Section of Epidemiology and Biostatistics, School of Population Health, University of Auckland, New Zealand Fiji National University, College of Medicine, Nursing and Health Sciences Section of Epidemiology and Biostatistics, School of Population Health, University of Auckland, New Zealand.

Copyright

(Copyright © 2012, Public Health Association of Australia, Publisher John Wiley and Sons)

DOI

10.1111/j.1753-6405.2012.00911.x

PMID

23025362

Abstract

Objective : To estimate the incidence and demographic characteristics associated with road traffic injuries (RTIs) resulting in deaths or hospital admission for 12 hours or more in Viti Levu, Fiji.
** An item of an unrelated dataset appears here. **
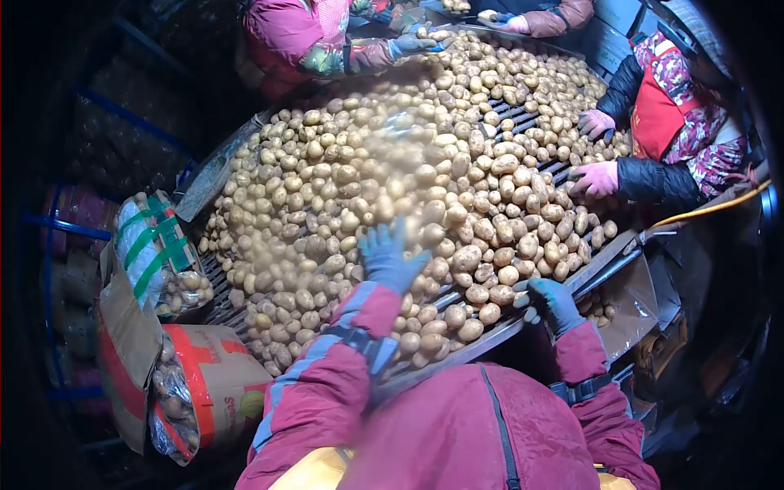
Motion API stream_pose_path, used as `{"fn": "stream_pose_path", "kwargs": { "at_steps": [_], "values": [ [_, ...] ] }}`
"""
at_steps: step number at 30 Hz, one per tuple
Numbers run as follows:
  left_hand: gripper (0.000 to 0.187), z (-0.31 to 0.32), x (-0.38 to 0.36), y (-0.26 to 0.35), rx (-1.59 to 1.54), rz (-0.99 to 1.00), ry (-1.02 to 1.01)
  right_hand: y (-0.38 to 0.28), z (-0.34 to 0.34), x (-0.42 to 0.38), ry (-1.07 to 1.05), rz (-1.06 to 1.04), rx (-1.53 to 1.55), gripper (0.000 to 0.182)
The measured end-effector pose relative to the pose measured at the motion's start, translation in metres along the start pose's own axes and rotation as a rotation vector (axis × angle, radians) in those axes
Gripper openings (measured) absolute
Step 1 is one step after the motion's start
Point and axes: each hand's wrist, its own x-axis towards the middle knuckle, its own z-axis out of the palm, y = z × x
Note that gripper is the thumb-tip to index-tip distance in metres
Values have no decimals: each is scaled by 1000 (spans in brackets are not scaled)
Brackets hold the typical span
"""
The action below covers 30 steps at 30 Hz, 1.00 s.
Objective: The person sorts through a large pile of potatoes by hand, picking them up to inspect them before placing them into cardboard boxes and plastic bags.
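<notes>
A large heap of potatoes (pixel 327 196) covers a slatted metal sorting table (pixel 510 117). My left hand (pixel 390 257), in a blue-grey glove, reaches over the near middle of the heap with its fingers spread, on or just above the potatoes. At the table's near right rim (pixel 490 336) is my right hand (pixel 554 304), in a dark grey-blue glove. Its fingers are bent and apart, pointing left towards the nearest potatoes. No potato shows clearly in either hand.
Across the table are a person in pink (pixel 302 33) and other workers' gloved hands. To the right, a person in a red apron (pixel 657 114) has both pink-gloved hands on potatoes. Cardboard boxes of bagged potatoes (pixel 220 384) stand left. A yellow cable (pixel 710 207) runs right.
</notes>
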Motion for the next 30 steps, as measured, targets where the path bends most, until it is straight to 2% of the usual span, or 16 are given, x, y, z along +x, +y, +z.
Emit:
{"fn": "stream_pose_path", "kwargs": {
  "at_steps": [2, 7, 10, 11, 12, 14, 15, 16, 18, 20, 22, 24, 25, 28, 29, 30],
  "values": [
    [96, -7, 8, 28, -31, 80, 30, 10, 1, 18, -51, 66, 11, 44],
    [93, 5, 29, 68, -137, 467, 176, 5, 5, 32, 110, 20, -59, 44],
    [92, -5, 42, 59, -214, 518, 157, -11, -15, 28, 239, -8, 41, 43],
    [92, -18, 42, 52, -113, 453, 140, -9, -30, 30, 280, -74, 64, 42],
    [103, -34, 46, 41, -113, 399, 75, -13, -40, 28, 318, -103, 107, 42],
    [107, -10, 60, 16, -17, 354, 241, -11, -67, 29, 407, -221, 99, 43],
    [112, -11, 68, 16, -9, 305, 170, -11, -77, 30, 454, -295, 78, 45],
    [118, -14, 80, 21, 3, 256, 102, -15, -85, 28, 535, -278, 58, 49],
    [115, -21, 103, 38, 7, 252, 70, -16, -101, 25, 479, -197, 106, 52],
    [114, -32, 125, 55, 14, 256, 19, -13, -107, 20, 320, -105, 162, 55],
    [113, -20, 147, 71, 0, 265, 57, -9, -104, 21, 225, 25, 219, 57],
    [113, -7, 160, 96, -9, 252, 122, -12, -103, 20, 174, 44, 297, 57],
    [102, -4, 167, 111, -121, 201, 50, -11, -103, 22, 193, 46, 300, 57],
    [99, 2, 193, 135, -184, 190, 46, -4, -119, 29, 120, 85, 407, 58],
    [97, 15, 209, 136, -204, 329, 123, -6, -120, 30, 138, 103, 378, 59],
    [113, -11, 199, 165, -114, 216, -7, -9, -119, 30, 158, 104, 358, 59]
  ]
}}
Methods : Analysis of the prospective population-based Fiji Injury Surveillance in Hospitals database (October 2005 - September 2006). Results: Of the 374 RTI cases identified (17% of all injuries), 72% were males and one third were aged 15-29 years. RTI fatalities (10.3 per 100,000 per year) were higher among Indians compared to Fijians. Two-thirds of deaths (largely ascribed to head, chest and abdominal trauma) occurred before hospital admission. Conclusion and implications: While the RTI fatality rate was comparable to the global average for high-income countries, the level of motorisation in Fiji is considerably lower. To avert rising RTI rates with increasing motorisation, Fiji requires a robust road safety strategy alongside effective trauma-care services and a reliable population-based RTI surveillance system.